** What you will do **
Give again, word for word, every line in the entries below from the line with "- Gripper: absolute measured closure" up to and including the line with "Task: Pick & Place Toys", and no other line.

(Information given begins)

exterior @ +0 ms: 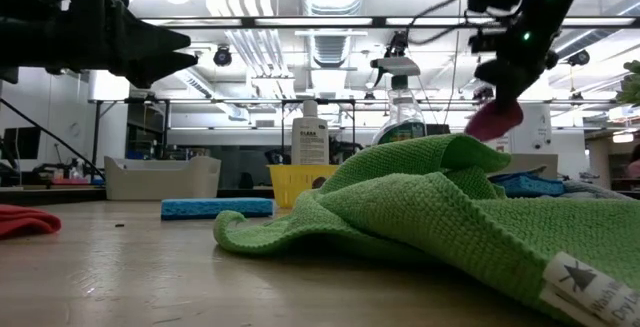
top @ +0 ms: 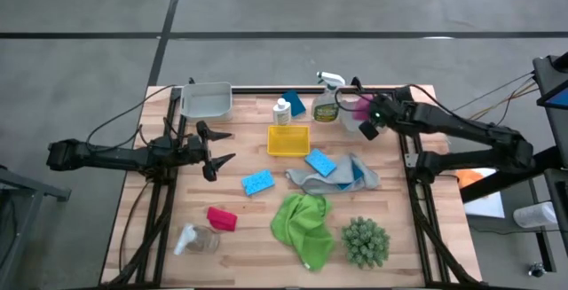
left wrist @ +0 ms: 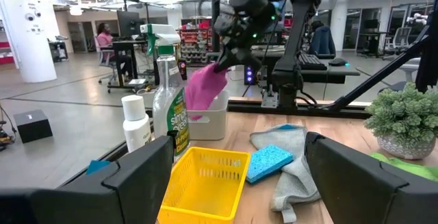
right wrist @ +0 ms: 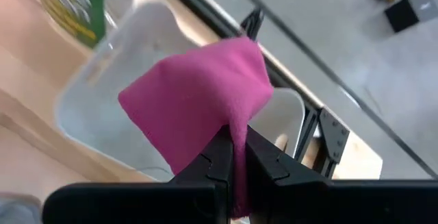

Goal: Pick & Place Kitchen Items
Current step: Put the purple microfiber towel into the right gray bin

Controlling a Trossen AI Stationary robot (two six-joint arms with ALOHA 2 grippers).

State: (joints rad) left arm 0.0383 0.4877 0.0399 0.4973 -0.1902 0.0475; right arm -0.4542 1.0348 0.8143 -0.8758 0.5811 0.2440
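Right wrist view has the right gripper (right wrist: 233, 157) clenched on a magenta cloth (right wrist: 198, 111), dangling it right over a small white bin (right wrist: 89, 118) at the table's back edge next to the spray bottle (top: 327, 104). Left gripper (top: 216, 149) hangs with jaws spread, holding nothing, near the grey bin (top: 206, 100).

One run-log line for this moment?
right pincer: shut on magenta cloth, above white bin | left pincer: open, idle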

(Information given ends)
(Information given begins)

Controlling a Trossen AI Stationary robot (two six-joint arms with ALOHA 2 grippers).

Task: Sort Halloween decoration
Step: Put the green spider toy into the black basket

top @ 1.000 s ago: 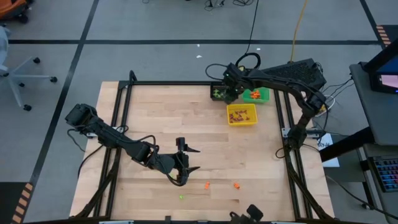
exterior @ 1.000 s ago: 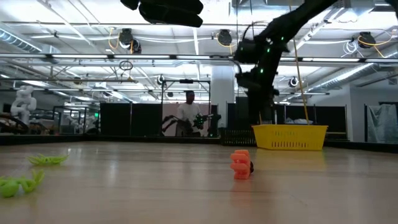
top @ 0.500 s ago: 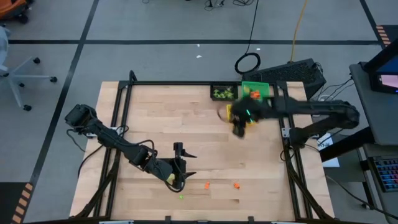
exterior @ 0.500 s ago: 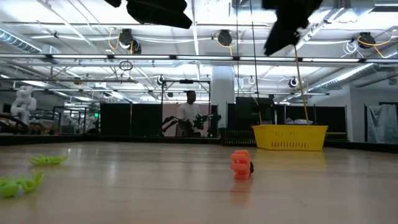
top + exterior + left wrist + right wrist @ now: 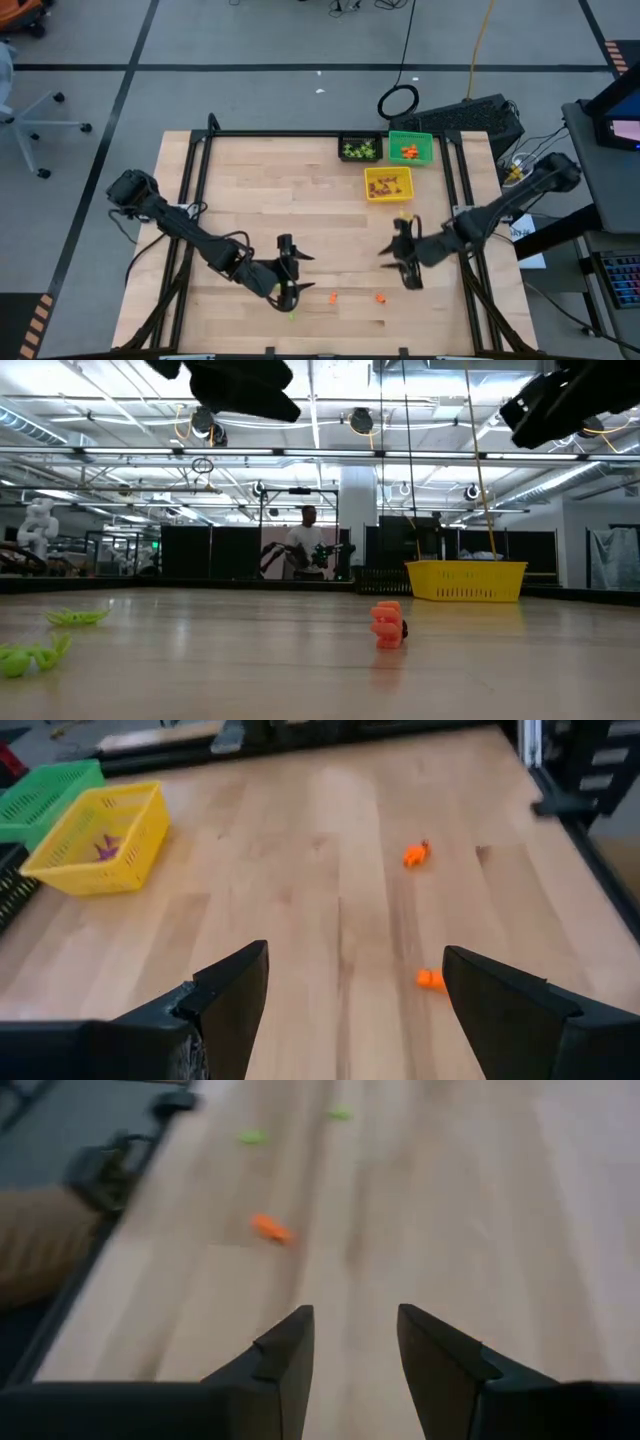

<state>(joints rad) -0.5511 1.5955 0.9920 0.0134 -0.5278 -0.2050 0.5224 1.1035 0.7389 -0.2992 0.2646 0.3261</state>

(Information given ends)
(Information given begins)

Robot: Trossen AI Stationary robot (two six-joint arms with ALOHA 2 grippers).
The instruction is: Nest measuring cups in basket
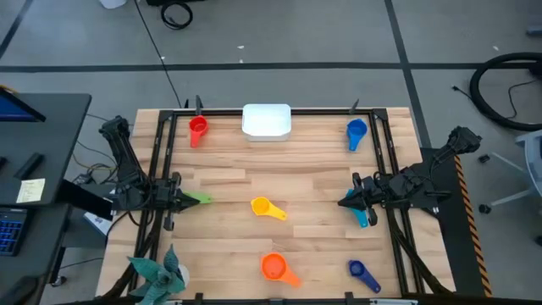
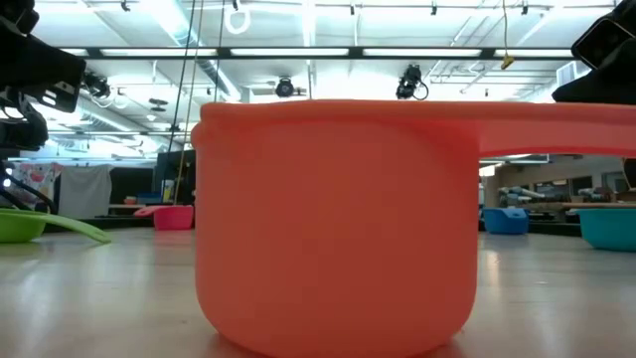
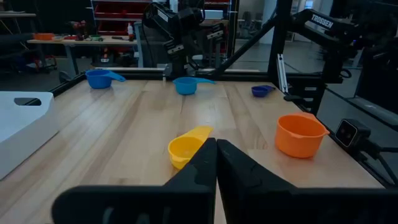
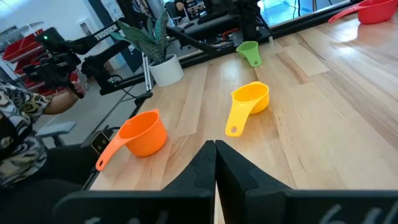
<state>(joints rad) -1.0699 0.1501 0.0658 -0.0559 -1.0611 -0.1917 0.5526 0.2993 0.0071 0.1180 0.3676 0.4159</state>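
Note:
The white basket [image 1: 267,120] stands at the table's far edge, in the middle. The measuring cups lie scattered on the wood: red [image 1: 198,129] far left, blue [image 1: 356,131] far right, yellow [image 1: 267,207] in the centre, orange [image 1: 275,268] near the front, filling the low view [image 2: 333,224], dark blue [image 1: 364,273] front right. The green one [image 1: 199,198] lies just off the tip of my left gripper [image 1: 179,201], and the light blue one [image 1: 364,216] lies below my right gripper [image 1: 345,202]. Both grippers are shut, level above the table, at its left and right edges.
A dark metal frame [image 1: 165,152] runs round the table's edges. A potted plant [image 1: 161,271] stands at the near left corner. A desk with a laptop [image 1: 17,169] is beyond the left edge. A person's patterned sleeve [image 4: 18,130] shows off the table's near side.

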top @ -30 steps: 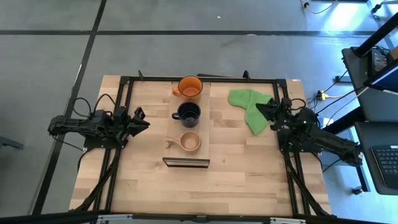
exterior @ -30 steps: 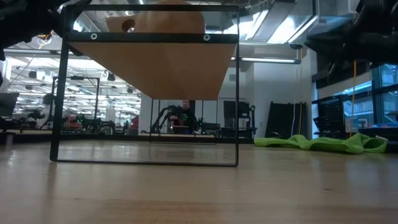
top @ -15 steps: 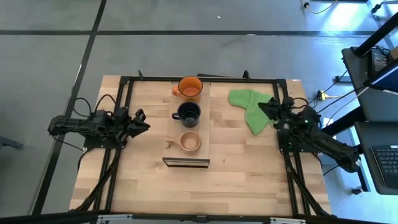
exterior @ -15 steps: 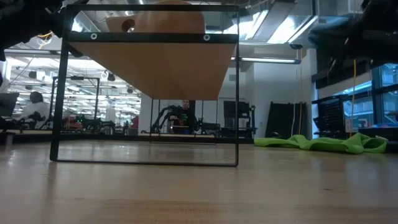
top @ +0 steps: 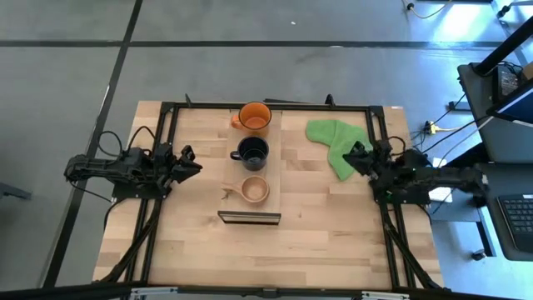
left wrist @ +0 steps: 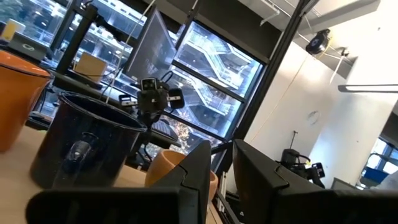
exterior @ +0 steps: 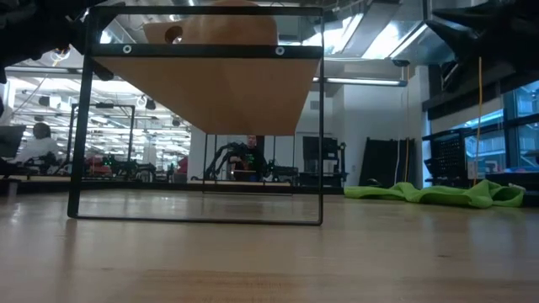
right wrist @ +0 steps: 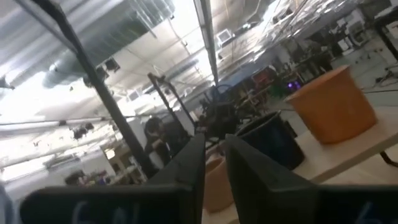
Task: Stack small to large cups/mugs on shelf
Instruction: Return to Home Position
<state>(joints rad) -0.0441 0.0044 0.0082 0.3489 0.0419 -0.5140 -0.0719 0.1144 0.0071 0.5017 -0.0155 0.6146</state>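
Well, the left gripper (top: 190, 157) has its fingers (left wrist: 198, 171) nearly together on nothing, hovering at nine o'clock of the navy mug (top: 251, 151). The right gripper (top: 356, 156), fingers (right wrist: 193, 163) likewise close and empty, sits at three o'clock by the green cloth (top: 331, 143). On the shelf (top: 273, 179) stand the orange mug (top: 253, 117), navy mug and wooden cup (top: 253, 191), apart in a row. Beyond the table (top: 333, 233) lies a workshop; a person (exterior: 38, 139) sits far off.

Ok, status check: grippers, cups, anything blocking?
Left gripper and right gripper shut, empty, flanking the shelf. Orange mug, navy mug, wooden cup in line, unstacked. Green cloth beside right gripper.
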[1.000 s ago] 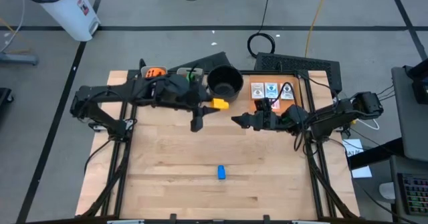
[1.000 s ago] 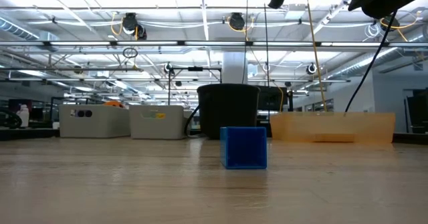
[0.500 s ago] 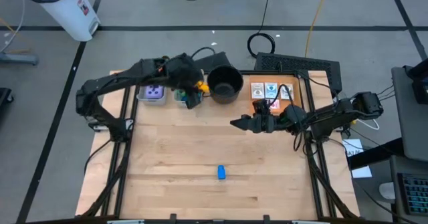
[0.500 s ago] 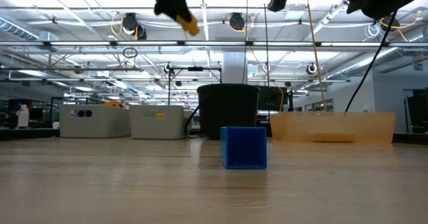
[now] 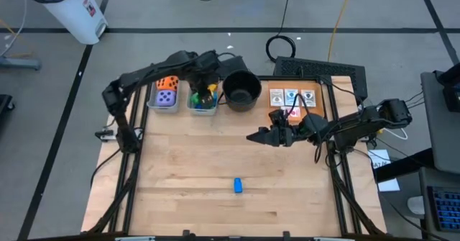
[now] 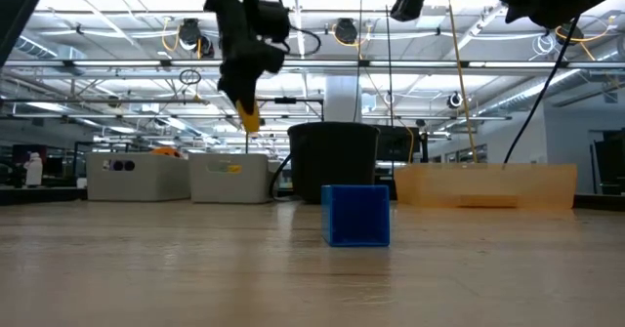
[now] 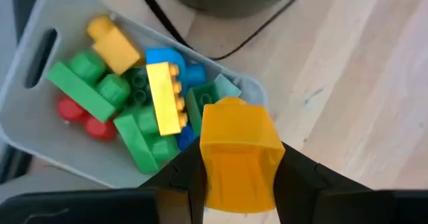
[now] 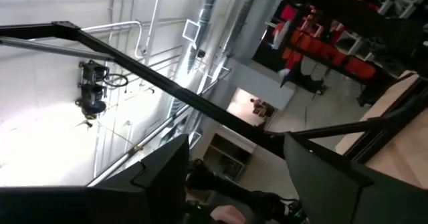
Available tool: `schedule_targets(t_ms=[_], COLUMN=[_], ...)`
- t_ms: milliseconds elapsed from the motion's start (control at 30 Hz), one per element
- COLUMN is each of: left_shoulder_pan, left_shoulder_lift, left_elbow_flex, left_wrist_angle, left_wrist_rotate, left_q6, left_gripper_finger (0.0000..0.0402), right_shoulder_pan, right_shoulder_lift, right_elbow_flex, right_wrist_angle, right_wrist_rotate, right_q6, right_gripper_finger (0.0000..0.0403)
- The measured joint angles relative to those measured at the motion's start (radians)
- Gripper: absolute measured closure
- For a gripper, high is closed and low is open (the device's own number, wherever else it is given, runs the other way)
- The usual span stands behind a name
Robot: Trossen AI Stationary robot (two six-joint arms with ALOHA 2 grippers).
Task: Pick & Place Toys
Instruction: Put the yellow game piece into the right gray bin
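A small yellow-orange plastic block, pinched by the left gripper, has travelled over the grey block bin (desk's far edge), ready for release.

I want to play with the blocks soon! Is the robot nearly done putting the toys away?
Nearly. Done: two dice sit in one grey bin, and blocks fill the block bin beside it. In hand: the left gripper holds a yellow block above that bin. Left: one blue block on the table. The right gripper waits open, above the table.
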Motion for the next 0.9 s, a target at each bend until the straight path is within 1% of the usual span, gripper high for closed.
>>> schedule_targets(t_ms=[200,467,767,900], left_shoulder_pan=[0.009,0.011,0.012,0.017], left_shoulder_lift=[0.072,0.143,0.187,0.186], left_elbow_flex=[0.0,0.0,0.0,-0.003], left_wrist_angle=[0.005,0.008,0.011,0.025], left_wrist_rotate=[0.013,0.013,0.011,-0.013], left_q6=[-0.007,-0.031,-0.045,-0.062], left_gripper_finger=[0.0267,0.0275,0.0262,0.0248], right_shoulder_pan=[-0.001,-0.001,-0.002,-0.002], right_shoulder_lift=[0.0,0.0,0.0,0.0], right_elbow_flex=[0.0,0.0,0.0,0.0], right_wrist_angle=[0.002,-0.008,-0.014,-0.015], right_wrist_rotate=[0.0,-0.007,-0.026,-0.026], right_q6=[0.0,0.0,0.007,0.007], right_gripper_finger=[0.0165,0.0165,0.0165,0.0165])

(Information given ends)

** The completed task **
- Gripper: absolute measured closure
- For a gripper, high is closed and low is open (the device's own number, wherever else it is given, runs the other way)
- The usual span stands behind a name
Robot: Trossen AI Stationary robot (two six-joint arms with ALOHA 2 grippers).
Task: Pick & Place Toys

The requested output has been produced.